Report from renegade province

The biennial inspection visit to the mess of mopeds, pineapple cakes and overhead telephone wires that is Taipei proves a success. There was a time when Taiwan seemed expensive, but not these days. A quick haircut comes to HK$27 (paid for via a vending machine outside the shop – appropriately next to a McDonalds). The orange-uniformed hairdresser sucks loose hairs off you with a vacuum tube afterwards, then dabs scented powder on your face. A stunning Wanhua night-market meal of non-oily beef noodles, dumplings, sublime not-very-hot-and-sour soup and pickled veg and tofu plus beer at barely HK$50 a head. A bus ride to Keelung costs half the fare from Sheung Wan to Shenzhen Bay.

Buildings don’t cost much either, judging by the worse-than-the-Mainland quality of some of the architecture. The traditional explanation of Taiwan’s urban seediness is that the Kuomintang regime ignored hardware for decades on the assumption that they would be going back to Beijing one day. It’s an excuse that’s growing a bit thin.
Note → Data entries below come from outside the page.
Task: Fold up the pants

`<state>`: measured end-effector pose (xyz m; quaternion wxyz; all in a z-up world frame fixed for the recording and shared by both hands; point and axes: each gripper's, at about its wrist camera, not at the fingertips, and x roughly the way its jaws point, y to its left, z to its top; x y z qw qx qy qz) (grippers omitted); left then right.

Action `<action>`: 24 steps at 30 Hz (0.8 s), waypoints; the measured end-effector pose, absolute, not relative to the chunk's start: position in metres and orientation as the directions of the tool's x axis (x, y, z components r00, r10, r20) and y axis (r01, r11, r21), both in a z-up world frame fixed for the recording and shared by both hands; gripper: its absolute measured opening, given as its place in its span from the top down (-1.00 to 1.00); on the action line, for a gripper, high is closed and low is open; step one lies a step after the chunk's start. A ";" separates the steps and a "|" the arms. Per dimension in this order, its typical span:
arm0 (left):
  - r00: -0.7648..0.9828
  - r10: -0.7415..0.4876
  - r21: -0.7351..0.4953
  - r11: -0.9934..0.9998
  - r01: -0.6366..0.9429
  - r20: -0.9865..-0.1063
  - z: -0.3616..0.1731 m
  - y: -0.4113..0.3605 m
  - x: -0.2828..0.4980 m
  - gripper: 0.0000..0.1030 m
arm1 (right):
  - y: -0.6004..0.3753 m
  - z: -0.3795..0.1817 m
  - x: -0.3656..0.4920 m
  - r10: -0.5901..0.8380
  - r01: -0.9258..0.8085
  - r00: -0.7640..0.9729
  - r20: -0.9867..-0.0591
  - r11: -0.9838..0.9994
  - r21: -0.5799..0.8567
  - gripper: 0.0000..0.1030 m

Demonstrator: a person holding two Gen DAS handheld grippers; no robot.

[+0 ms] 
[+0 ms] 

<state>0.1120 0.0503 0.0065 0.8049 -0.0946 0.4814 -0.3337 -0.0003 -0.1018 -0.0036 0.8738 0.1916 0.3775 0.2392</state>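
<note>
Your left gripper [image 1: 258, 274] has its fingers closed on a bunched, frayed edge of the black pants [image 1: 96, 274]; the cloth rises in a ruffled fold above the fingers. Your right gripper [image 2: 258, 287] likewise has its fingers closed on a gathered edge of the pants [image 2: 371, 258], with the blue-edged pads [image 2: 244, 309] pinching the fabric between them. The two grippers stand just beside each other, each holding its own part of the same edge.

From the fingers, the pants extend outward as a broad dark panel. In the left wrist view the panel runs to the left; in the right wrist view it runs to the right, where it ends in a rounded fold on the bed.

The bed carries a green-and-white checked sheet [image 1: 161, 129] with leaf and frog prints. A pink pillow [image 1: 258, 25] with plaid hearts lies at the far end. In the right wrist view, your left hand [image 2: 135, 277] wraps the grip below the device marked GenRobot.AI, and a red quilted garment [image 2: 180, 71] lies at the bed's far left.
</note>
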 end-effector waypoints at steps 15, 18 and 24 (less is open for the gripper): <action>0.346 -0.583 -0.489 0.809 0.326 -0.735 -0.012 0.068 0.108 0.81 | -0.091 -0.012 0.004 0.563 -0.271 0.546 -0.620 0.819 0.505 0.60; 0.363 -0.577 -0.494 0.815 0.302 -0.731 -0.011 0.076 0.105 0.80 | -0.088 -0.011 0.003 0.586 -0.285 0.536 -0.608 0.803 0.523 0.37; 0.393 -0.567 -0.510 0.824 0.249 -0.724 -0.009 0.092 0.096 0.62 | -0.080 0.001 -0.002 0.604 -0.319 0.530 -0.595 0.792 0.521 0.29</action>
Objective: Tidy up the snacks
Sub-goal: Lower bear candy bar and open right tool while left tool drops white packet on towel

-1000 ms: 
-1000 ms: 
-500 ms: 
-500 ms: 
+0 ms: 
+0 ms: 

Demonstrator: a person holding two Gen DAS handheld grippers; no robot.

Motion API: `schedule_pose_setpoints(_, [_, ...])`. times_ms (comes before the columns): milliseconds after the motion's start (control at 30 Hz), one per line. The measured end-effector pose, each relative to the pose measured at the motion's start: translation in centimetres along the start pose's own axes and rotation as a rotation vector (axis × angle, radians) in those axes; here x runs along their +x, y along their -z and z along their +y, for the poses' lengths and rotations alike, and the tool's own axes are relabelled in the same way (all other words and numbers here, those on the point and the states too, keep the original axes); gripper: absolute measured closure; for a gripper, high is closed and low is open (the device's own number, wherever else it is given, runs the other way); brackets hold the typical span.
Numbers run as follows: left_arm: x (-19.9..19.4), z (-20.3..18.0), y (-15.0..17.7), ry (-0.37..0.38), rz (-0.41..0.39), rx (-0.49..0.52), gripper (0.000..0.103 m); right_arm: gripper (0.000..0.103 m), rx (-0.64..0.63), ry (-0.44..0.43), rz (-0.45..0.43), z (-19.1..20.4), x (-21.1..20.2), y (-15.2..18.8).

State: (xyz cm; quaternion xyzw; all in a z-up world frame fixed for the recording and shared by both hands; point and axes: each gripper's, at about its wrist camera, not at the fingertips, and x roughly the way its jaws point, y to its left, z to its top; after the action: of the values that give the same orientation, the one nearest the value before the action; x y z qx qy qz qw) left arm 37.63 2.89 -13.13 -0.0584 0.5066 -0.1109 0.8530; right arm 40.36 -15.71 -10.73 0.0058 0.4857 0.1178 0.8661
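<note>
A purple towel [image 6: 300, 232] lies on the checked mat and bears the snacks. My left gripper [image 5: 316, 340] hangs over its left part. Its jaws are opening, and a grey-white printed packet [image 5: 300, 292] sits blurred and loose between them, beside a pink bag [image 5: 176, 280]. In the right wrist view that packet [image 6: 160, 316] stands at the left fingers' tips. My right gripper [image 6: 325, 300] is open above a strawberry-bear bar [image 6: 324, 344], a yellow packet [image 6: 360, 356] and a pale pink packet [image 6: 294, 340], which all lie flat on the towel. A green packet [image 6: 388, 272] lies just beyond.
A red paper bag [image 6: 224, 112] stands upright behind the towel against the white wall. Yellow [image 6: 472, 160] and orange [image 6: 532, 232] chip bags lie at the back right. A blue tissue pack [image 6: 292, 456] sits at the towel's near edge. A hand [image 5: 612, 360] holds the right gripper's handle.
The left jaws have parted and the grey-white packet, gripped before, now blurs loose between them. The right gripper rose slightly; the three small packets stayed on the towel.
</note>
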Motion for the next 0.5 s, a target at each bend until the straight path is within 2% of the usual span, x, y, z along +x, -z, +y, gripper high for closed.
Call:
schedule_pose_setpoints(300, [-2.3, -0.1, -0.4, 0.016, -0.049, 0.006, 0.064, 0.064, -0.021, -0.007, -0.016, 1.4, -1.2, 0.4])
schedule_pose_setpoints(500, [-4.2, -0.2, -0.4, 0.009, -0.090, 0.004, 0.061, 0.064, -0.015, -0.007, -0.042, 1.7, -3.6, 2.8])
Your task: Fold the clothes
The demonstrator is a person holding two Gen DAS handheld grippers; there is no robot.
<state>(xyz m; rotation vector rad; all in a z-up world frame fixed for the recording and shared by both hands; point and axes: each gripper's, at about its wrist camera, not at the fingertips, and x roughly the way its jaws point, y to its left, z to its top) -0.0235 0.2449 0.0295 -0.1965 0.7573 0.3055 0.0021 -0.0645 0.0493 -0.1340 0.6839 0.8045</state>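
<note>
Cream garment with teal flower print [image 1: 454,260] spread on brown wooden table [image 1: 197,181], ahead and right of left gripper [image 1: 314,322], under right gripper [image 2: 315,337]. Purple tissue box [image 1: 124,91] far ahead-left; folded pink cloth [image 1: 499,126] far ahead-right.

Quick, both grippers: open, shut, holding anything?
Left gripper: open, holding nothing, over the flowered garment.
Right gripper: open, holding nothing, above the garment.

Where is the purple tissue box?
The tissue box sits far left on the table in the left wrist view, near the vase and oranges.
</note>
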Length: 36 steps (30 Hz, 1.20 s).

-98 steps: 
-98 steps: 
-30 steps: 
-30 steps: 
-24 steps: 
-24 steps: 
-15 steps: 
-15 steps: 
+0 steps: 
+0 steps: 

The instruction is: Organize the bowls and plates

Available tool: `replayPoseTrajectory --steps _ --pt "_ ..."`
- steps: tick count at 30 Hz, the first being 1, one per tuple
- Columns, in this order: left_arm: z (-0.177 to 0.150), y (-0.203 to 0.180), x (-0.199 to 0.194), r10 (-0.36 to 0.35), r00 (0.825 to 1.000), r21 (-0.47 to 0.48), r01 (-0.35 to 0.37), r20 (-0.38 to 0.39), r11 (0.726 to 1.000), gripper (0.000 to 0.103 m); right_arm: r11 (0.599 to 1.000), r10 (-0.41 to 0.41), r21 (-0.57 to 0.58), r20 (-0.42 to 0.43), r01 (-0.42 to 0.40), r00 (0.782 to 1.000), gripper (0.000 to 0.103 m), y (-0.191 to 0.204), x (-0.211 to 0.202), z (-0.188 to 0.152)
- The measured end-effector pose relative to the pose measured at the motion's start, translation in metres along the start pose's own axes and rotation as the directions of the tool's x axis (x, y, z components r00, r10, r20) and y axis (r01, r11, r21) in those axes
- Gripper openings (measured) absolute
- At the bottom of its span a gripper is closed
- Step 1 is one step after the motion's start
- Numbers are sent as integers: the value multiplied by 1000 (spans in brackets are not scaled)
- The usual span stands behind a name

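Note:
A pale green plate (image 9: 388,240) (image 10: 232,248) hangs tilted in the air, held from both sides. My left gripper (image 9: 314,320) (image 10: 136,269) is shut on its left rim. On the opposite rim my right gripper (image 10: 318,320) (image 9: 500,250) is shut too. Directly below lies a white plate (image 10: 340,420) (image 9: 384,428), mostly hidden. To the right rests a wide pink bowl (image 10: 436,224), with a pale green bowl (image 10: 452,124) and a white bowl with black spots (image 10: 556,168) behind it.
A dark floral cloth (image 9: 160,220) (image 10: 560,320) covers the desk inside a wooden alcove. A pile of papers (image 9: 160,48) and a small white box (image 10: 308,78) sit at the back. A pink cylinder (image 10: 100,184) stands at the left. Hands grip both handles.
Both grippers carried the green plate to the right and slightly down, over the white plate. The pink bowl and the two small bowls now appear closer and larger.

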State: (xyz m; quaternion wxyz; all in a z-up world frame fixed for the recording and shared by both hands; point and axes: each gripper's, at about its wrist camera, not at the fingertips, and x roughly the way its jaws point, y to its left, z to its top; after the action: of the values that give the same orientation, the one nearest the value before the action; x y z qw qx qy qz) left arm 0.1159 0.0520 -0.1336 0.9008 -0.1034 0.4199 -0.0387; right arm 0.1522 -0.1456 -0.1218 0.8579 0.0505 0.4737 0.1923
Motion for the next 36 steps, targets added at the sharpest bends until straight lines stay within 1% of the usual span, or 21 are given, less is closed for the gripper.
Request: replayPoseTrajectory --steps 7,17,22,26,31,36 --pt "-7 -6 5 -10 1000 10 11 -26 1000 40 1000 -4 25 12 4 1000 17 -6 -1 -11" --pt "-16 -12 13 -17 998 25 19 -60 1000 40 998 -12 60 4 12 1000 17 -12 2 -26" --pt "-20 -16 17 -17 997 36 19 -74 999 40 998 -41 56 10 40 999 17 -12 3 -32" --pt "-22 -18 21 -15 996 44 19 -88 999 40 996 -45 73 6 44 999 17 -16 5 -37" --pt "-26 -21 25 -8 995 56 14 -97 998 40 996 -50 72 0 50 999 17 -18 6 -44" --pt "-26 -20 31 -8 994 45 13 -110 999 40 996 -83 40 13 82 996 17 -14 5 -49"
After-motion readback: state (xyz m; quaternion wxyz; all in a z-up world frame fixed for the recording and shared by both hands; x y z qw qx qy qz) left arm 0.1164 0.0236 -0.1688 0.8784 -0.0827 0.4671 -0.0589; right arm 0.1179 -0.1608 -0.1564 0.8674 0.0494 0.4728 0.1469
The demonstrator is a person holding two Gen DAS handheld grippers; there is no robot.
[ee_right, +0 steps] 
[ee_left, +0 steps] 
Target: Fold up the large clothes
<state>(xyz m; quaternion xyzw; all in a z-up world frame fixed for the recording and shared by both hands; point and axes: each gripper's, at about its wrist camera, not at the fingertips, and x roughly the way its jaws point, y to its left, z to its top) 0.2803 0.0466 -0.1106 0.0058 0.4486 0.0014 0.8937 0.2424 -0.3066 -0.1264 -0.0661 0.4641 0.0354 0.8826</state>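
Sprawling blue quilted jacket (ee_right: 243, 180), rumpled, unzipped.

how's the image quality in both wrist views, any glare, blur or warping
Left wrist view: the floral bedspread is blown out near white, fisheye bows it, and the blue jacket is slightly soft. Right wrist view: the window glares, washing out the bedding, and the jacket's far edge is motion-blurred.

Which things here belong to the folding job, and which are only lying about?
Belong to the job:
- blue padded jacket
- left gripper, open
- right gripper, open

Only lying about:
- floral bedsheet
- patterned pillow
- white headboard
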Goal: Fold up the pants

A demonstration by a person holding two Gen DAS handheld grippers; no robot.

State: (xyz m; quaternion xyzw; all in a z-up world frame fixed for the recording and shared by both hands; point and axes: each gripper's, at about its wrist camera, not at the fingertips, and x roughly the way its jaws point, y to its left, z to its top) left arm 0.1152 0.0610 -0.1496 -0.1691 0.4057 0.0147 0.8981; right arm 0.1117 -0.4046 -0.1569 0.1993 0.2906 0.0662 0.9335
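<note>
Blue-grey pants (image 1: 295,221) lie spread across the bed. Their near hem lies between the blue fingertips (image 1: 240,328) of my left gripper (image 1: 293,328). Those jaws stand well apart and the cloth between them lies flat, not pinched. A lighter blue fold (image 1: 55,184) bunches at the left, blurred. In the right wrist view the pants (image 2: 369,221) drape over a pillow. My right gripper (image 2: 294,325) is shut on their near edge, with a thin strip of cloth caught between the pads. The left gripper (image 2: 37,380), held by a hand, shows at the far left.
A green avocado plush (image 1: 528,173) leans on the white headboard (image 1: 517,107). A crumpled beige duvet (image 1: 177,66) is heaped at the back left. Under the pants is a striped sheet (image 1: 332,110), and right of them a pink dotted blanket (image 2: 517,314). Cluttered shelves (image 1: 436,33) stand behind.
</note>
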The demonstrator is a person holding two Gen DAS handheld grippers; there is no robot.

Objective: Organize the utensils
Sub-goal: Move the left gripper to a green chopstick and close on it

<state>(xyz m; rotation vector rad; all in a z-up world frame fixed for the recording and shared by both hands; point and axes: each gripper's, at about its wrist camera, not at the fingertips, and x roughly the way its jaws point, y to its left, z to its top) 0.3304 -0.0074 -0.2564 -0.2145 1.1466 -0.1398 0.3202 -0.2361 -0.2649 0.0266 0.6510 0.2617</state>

And then there is all the free entertainment that belies the physical ugliness – or at least charmlessness – of the city. A woman squatting outside her front door feeding seeds to a caged bird with chopsticks. The girl with large fairy wings swooping up to me to put a ‘paid for’ sticker on my bottle of water as I enter Carrefour supermarket. The startlingly no-nonsense English subtitle added to a local edition of Catcher in the Rye in Eslite bookstore. The well-lit dentist’s you can see right into from the sidewalk through very skimpy lace curtains – a one-way viewing system after nightfall. Some people might think that watching a stranger having his teeth drilled just feet away through a window is virtually as creepy as taking photos up women’s skirts on trains. Others might appreciate the compelling fascination. I could have gawped all evening.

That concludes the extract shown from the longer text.